• **Stored data**:

== == ==

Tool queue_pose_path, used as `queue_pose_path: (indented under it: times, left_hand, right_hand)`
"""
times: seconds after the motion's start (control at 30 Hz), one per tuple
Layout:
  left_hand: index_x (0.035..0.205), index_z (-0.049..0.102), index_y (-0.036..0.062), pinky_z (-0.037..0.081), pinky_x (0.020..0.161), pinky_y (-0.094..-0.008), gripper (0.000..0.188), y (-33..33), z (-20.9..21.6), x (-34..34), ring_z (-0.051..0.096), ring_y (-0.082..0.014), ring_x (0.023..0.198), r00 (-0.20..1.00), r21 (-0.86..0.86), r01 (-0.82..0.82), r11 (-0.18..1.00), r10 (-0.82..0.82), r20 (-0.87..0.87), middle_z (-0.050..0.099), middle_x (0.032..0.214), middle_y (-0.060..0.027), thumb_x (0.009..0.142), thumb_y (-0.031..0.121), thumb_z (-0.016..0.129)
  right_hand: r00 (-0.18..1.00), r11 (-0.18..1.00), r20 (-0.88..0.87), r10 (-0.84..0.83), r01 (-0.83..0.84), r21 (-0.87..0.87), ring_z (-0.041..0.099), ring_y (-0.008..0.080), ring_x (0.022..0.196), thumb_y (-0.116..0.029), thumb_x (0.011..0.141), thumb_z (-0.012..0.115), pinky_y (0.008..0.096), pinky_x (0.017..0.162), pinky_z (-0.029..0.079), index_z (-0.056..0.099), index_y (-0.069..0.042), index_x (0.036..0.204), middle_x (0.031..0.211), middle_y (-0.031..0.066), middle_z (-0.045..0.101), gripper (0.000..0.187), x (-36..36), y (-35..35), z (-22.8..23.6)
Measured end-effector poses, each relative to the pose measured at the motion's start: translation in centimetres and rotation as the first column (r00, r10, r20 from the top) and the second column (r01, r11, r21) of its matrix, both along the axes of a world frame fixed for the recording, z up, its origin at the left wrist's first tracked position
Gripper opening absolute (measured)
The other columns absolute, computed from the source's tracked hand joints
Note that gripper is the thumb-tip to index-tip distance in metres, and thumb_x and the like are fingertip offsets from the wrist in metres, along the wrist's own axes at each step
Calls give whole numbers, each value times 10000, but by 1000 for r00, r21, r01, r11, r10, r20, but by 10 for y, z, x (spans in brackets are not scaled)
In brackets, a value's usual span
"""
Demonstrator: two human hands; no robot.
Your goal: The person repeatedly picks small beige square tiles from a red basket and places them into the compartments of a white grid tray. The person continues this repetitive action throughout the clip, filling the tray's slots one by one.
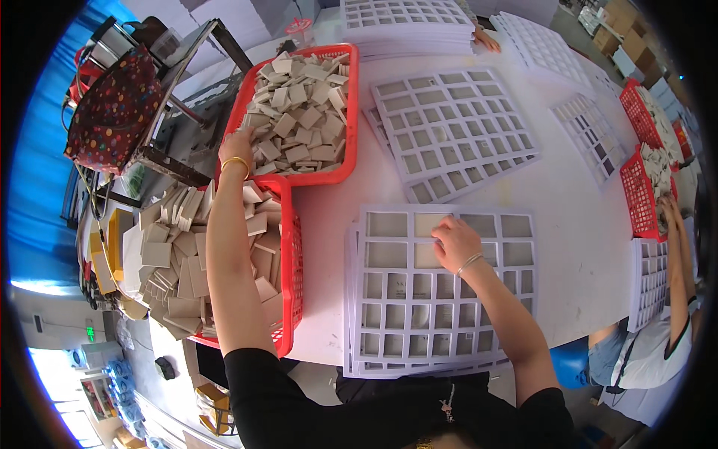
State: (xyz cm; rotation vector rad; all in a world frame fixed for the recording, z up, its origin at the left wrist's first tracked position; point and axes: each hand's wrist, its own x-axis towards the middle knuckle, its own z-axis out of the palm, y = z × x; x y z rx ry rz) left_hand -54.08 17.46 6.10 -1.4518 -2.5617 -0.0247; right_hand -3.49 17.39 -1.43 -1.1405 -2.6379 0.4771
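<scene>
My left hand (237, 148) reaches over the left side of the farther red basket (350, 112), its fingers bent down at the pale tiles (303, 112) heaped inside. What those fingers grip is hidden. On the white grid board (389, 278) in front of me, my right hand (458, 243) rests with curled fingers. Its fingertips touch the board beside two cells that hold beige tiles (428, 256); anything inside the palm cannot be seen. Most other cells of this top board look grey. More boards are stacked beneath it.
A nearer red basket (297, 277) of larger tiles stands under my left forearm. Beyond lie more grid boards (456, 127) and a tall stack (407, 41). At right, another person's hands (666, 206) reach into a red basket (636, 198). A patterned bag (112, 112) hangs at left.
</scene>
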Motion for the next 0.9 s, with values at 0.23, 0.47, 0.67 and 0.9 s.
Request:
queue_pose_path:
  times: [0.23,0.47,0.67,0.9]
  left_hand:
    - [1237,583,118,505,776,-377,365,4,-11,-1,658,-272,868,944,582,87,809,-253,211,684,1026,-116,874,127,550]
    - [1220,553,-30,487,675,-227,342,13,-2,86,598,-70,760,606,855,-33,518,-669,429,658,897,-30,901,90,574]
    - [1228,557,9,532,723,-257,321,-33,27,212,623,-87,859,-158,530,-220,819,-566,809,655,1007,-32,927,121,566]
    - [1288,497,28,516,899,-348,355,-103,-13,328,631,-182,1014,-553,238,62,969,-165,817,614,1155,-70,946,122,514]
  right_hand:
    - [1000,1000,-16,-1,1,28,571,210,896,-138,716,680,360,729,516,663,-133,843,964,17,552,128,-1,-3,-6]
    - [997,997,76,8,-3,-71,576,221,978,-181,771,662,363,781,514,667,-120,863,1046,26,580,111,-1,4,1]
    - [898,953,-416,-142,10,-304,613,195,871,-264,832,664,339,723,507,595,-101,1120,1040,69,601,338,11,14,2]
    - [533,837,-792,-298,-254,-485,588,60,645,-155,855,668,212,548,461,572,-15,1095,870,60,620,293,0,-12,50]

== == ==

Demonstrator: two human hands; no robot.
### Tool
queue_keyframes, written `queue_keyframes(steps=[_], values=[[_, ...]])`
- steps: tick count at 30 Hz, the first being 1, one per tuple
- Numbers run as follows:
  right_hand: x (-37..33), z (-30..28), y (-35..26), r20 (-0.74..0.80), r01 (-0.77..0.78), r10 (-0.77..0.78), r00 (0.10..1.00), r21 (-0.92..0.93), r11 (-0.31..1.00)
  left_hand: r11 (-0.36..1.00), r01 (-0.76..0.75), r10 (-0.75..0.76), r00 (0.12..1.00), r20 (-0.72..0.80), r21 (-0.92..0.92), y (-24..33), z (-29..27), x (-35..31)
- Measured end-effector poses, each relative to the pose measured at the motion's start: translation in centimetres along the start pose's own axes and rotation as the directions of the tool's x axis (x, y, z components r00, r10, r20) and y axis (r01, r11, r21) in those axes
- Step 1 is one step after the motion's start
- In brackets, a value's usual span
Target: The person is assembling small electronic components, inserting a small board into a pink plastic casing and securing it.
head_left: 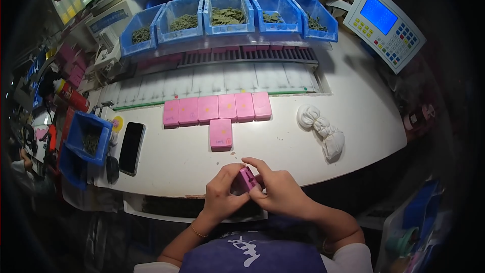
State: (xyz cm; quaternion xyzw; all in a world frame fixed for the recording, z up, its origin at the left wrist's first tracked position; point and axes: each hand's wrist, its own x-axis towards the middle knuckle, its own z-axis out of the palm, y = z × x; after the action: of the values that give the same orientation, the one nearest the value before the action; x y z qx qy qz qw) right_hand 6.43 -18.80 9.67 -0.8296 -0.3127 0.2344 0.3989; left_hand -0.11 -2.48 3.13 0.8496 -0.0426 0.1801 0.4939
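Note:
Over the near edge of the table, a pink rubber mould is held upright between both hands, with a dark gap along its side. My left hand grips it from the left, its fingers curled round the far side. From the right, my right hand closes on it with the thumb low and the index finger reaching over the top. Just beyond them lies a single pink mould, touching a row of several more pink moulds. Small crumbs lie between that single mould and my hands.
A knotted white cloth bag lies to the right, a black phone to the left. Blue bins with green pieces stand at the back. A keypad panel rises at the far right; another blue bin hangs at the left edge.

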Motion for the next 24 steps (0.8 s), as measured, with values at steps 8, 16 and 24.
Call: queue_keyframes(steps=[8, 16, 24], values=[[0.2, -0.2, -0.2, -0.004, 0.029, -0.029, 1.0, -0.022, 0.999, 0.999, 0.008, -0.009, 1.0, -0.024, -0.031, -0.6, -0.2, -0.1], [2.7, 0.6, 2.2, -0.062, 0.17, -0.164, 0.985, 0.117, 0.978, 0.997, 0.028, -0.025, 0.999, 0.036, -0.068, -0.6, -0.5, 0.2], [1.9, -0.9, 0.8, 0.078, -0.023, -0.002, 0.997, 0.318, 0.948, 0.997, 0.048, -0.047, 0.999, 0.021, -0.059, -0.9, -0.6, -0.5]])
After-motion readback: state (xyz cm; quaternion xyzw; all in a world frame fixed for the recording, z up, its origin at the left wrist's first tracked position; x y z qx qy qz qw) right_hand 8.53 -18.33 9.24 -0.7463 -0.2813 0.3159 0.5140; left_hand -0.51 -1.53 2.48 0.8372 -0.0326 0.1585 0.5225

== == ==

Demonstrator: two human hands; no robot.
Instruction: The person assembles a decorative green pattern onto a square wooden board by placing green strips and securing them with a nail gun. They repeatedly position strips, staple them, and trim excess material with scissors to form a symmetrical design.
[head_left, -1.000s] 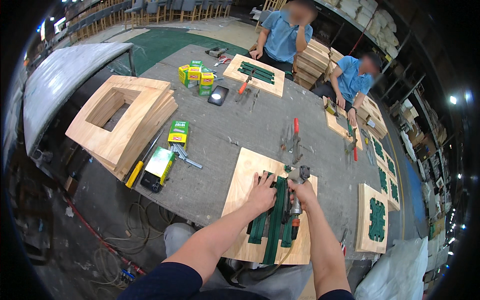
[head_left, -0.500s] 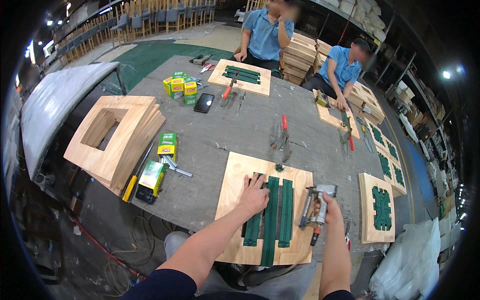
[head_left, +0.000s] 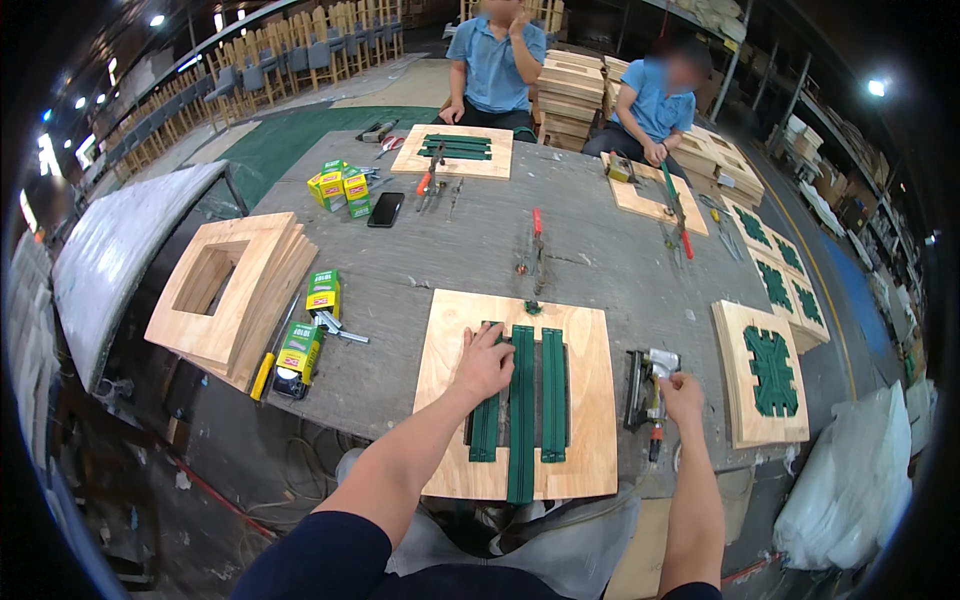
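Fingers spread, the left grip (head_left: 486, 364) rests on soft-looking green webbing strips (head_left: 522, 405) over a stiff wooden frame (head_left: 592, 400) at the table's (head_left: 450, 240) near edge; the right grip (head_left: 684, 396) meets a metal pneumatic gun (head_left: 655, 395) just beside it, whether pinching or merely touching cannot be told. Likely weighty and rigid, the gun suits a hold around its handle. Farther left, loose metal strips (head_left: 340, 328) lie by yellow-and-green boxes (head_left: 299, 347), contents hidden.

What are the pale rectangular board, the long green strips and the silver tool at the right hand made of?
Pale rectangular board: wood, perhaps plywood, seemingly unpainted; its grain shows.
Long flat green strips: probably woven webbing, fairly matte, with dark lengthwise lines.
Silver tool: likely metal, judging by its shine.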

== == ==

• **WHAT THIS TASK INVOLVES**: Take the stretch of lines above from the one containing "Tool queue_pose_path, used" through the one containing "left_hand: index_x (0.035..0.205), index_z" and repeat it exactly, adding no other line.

• **RESPONSE BOX**:
Tool queue_pose_path, used as `queue_pose_path: (indented under it: times, left_hand, right_hand)`
"""
times: seconds after the motion's start (control at 30 Hz), one per tuple
Layout:
  left_hand: index_x (0.035..0.205), index_z (-0.049..0.102), index_y (-0.036..0.062), pinky_z (-0.037..0.081), pinky_x (0.020..0.161), pinky_y (-0.094..-0.008), gripper (0.000..0.188), y (-33..33), z (-20.9..21.6), x (-34..34), ring_z (-0.051..0.096), ring_y (-0.082..0.014), ring_x (0.023..0.198), r00 (-0.20..1.00), r21 (-0.86..0.86), r01 (-0.82..0.82), r11 (-0.18..1.00), r10 (-0.82..0.82), r20 (-0.87..0.87), middle_z (-0.050..0.099), middle_x (0.032..0.214), middle_y (-0.060..0.027), thumb_x (0.009..0.142), thumb_y (-0.031..0.121), thumb_z (-0.016..0.129)

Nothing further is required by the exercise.